Such adamantine labels really aren’t fair to Hofstadter’s achievements in The American Political Tradition. The book is by no means perfect, but its Leatherman Wave-like dissection of American history unfolds with some sharp and handy blades. While Hofstadter is strangely reluctant to out Andrew Jackson as a demagogue (“He became a favorite of the people, and might easily come to believe that the people chose well.”) and far too pardonable towards John C. Calhoun, a rigid bloviator with a harsh voice who was one of slavery’s biggest cheerleaders and whose absolutist stance against tariffs under the guise of moderatism would later inspire the South to consider secession as a legitimate nuclear option1, Hofstadter at his best slices with a necessary critical force into many hallowed patriarchs. For it is the sum of their variegated and contradictory parts that has caused some to view the American trajectory in Manichean terms.
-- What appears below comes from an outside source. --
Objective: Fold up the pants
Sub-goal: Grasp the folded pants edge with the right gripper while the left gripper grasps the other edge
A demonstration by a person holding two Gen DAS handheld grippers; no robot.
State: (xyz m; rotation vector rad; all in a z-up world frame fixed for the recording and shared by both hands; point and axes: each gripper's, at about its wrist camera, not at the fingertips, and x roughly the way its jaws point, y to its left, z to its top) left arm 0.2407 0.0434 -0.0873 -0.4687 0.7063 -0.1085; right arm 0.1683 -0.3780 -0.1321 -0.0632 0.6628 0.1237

One of the book’s standout chapters is Hofstadter’s shrewd analysis of Lincoln as an exceptionally formidable man who dialed down his egalitarian ardor to zero the meter for his shrewd and very rapid political rise. In just four years, Lincoln advanced from an obscure attorney in Illinois to a prominent party leader in that same state’s House of Representatives. But Hofstadter cogently argues that Lincoln was far from the outspoken abolitionist who would later lay down some very strong words against those who would deny other people freedom. Lincoln not only kept his enemies closer than his friends, but he was exceptionally careful with his rhetoric, even though one eye-popping 1836 declaration proposed extending suffrage to women.2 Much as Franklin D. Roosevelt was very savvy about letting his political opponents make the first move before he acted, Lincoln used the Declaration of Independence’s very text as ammunition and inspiration for his justification for abolition, which come much later — Lincoln’s first public condemnation of slavery arrived when Lincoln was forty-five — than Lincoln’s many admirers are often willing to admit.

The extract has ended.